───── Material supplied

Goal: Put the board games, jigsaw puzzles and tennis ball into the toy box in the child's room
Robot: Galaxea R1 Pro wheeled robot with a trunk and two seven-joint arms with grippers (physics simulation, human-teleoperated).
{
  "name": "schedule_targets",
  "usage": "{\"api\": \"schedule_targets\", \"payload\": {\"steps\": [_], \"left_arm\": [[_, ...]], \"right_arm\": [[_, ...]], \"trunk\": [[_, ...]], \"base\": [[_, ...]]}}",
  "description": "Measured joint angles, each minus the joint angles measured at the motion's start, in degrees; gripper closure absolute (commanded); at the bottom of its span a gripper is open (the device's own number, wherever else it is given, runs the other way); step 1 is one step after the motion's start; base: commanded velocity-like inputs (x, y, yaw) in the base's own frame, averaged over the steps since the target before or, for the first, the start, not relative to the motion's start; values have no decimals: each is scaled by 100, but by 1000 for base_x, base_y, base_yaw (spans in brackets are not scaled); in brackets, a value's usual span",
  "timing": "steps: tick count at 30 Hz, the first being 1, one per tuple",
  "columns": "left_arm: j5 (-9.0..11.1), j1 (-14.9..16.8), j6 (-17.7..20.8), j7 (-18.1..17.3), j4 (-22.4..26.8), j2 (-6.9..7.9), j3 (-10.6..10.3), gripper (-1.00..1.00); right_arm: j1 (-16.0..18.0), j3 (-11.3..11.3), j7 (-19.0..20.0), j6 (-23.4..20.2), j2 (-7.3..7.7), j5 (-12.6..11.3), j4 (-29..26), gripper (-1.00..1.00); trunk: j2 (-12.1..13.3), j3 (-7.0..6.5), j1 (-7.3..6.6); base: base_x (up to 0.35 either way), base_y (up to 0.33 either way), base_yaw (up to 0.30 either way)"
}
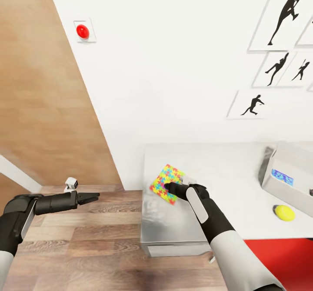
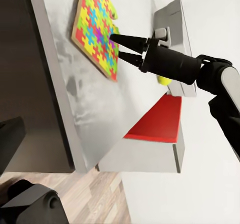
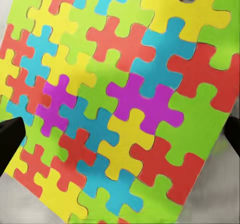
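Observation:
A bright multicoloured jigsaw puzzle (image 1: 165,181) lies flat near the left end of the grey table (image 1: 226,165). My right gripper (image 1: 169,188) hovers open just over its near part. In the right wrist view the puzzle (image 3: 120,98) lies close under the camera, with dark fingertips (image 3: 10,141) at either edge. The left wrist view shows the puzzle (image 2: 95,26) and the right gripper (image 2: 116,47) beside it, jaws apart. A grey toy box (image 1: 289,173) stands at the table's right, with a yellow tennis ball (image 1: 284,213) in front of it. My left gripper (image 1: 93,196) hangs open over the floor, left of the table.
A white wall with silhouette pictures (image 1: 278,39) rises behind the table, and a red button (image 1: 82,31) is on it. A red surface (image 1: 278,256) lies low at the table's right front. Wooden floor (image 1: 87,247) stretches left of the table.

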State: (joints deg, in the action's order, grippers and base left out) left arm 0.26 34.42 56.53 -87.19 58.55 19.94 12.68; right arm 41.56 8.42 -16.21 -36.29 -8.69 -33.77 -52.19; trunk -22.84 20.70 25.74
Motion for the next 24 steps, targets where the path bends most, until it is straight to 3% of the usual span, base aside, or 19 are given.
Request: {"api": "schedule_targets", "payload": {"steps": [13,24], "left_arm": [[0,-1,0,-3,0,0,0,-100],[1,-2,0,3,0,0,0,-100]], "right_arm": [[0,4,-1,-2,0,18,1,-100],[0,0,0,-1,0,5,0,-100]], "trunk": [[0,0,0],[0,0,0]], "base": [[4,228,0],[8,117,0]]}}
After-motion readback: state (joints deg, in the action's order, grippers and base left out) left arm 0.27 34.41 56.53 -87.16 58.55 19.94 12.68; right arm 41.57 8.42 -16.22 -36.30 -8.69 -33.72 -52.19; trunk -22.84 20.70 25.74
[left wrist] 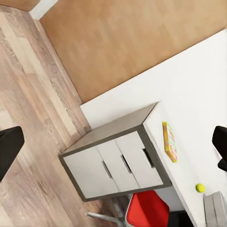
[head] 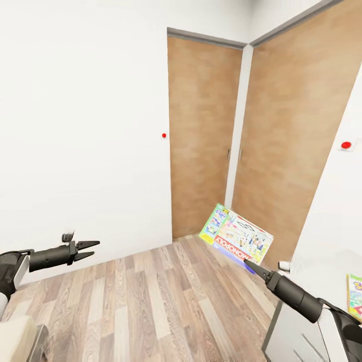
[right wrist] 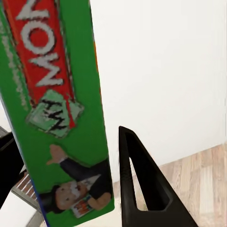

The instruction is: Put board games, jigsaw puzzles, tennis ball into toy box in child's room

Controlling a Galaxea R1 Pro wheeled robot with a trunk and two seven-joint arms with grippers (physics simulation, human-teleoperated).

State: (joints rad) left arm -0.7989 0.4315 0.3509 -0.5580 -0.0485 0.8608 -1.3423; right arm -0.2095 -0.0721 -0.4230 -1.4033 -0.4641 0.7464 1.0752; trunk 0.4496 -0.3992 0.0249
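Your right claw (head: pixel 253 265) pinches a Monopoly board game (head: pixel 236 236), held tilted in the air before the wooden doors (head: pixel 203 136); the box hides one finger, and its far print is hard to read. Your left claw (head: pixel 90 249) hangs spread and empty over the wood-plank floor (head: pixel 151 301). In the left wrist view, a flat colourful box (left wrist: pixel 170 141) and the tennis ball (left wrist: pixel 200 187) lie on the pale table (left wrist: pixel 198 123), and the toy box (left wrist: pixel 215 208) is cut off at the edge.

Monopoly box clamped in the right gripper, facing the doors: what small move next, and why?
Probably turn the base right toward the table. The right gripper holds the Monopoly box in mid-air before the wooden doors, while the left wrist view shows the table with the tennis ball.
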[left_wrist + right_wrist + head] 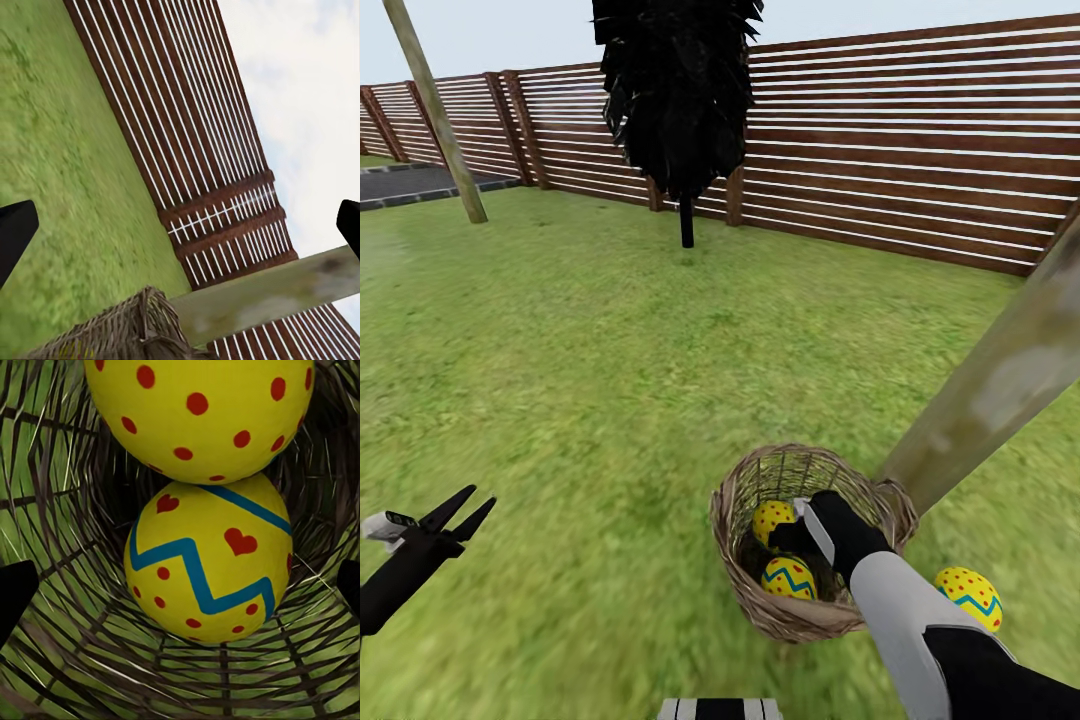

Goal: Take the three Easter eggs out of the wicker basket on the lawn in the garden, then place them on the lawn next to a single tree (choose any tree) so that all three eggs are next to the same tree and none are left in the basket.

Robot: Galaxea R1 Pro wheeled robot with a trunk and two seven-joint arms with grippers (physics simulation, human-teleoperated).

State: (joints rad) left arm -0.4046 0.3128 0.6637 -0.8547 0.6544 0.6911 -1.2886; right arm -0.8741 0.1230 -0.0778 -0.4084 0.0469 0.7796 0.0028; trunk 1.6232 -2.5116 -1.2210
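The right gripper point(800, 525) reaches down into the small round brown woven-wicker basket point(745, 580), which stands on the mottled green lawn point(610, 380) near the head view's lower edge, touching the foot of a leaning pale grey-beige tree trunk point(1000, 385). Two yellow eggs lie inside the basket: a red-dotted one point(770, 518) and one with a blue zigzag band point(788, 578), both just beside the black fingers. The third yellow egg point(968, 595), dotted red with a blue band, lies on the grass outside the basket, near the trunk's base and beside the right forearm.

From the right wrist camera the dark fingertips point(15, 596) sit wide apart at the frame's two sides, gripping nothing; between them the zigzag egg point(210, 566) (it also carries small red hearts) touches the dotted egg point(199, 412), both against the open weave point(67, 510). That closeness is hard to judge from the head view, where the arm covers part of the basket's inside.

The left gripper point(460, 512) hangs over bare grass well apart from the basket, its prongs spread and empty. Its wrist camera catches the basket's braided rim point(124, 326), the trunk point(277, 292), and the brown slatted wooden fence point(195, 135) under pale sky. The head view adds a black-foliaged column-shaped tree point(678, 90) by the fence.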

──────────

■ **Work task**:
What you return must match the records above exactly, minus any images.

■ **Response area**:
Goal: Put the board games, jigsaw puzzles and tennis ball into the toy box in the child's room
Robot: Galaxea R1 Pro wheeled robot with a trunk and two seven-joint arms with grippers (physics simulation, human-teleoperated).
{
  "name": "schedule_targets",
  "usage": "{\"api\": \"schedule_targets\", \"payload\": {\"steps\": [_], \"left_arm\": [[_, ...]], \"right_arm\": [[_, ...]], \"trunk\": [[_, ...]], \"base\": [[_, ...]]}}",
  "description": "Measured joint angles, each minus the joint angles measured at the motion's start, in degrees; gripper closure absolute (commanded); at the bottom of its span a gripper is open (the device's own number, wherever else it is given, runs the other way); step 1 is one step after the motion's start; base: commanded velocity-like inputs (x, y, yaw) in the base's own frame, averaged over the steps since the target before or, for the first, the start, not relative to the motion's start; values have no decimals: each is scaled by 100, but by 1000 for base_x, base_y, base_yaw (spans in brackets are not scaled); in brackets, a value's usual span",
  "timing": "steps: tick count at 30 Hz, the first being 1, one per tuple",
  "columns": "left_arm: j5 (-9.0..11.1), j1 (-14.9..16.8), j6 (-17.7..20.8), j7 (-18.1..17.3), j4 (-22.4..26.8), j2 (-6.9..7.9), j3 (-10.6..10.3), gripper (-1.00..1.00); right_arm: j1 (-16.0..18.0), j3 (-11.3..11.3), j7 (-19.0..20.0), j6 (-23.4..20.2), j2 (-7.3..7.7), j5 (-12.6..11.3), j4 (-29..26), gripper (-1.00..1.00); trunk: j2 (-12.1..13.3), j3 (-7.0..6.5), j1 (-7.3..6.6); base: base_x (up to 0.35 either way), base_y (up to 0.33 either way), base_yaw (up to 0.30 either way)"
}
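Observation:
A bright multicoloured jigsaw puzzle (image 1: 165,181) lies flat near the left end of the grey table (image 1: 226,165). My right gripper (image 1: 169,188) hovers open just over its near part. In the right wrist view the puzzle (image 3: 120,98) lies close under the camera, with dark fingertips (image 3: 10,141) at either edge. The left wrist view shows the puzzle (image 2: 95,26) and the right gripper (image 2: 116,47) beside it, jaws apart. A grey toy box (image 1: 289,173) stands at the table's right, with a yellow tennis ball (image 1: 284,213) in front of it. My left gripper (image 1: 93,196) hangs open over the floor, left of the table.
A white wall with silhouette pictures (image 1: 278,39) rises behind the table, and a red button (image 1: 82,31) is on it. A red surface (image 1: 278,256) lies low at the table's right front. Wooden floor (image 1: 87,247) stretches left of the table.
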
State: (joints deg, in the action's order, grippers and base left out) left arm 0.26 34.42 56.53 -87.19 58.55 19.94 12.68; right arm 41.56 8.42 -16.21 -36.29 -8.69 -33.77 -52.19; trunk -22.84 20.70 25.74
Motion for the next 24 steps, targets where the path bends most, until it is straight to 3% of the usual span, base aside, or 19 are given.
Request: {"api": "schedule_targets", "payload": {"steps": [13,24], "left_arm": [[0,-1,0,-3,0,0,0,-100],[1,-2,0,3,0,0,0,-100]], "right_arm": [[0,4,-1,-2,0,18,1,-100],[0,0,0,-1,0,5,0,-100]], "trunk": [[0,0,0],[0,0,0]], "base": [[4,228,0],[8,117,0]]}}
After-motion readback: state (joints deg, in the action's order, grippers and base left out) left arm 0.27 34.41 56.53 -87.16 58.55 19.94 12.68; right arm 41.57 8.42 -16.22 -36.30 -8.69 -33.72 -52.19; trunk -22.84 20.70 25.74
[left wrist] 
[head] 
[right wrist] 

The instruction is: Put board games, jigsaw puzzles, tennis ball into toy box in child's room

Controlling a Galaxea R1 Pro wheeled robot with a trunk and two seven-joint arms with grippers (physics simulation, human-teleoperated).

State: (joints rad) left arm -0.7989 0.4315 0.3509 -0.5580 -0.0485 0.8608 -1.3423; right arm -0.2095 -0.0721 -0.4230 -1.4033 -0.4641 0.7464 1.0752; trunk 0.4496 -0.3992 0.0249
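Your right claw (head: pixel 253 265) pinches a Monopoly board game (head: pixel 236 236), held tilted in the air before the wooden doors (head: pixel 203 136); the box hides one finger, and its far print is hard to read. Your left claw (head: pixel 90 249) hangs spread and empty over the wood-plank floor (head: pixel 151 301). In the left wrist view, a flat colourful box (left wrist: pixel 170 141) and the tennis ball (left wrist: pixel 200 187) lie on the pale table (left wrist: pixel 198 123), and the toy box (left wrist: pixel 215 208) is cut off at the edge.

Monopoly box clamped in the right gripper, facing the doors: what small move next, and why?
Probably turn the base right toward the table. The right gripper holds the Monopoly box in mid-air before the wooden doors, while the left wrist view shows the table with the tennis ball.
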[left_wrist + right_wrist + head] 

Goal: Take the three Easter eggs out of the wicker basket on the lawn in the garden, then place them on the lawn next to a single tree (choose any tree) so that all three eggs are next to the same tree and none are left in the basket.

Robot: Galaxea R1 Pro wheeled robot with a trunk and two seven-joint arms with grippers (physics simulation, human-teleoperated).

State: (joints rad) left arm -0.4046 0.3128 0.6637 -0.8547 0.6544 0.6911 -1.2886; right arm -0.8741 0.1230 -0.0778 -0.4084 0.0469 0.7796 0.0028; trunk 1.6232 -2.5116 -1.2210
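The right gripper point(800, 525) reaches down into the small round brown woven-wicker basket point(745, 580), which stands on the mottled green lawn point(610, 380) near the head view's lower edge, touching the foot of a leaning pale grey-beige tree trunk point(1000, 385). Two yellow eggs lie inside the basket: a red-dotted one point(770, 518) and one with a blue zigzag band point(788, 578), both just beside the black fingers. The third yellow egg point(968, 595), dotted red with a blue band, lies on the grass outside the basket, near the trunk's base and beside the right forearm.

From the right wrist camera the dark fingertips point(15, 596) sit wide apart at the frame's two sides, gripping nothing; between them the zigzag egg point(210, 566) (it also carries small red hearts) touches the dotted egg point(199, 412), both against the open weave point(67, 510). That closeness is hard to judge from the head view, where the arm covers part of the basket's inside.

The left gripper point(460, 512) hangs over bare grass well apart from the basket, its prongs spread and empty. Its wrist camera catches the basket's braided rim point(124, 326), the trunk point(277, 292), and the brown slatted wooden fence point(195, 135) under pale sky. The head view adds a black-foliaged column-shaped tree point(678, 90) by the fence.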

For this exercise, nothing more remains to be done.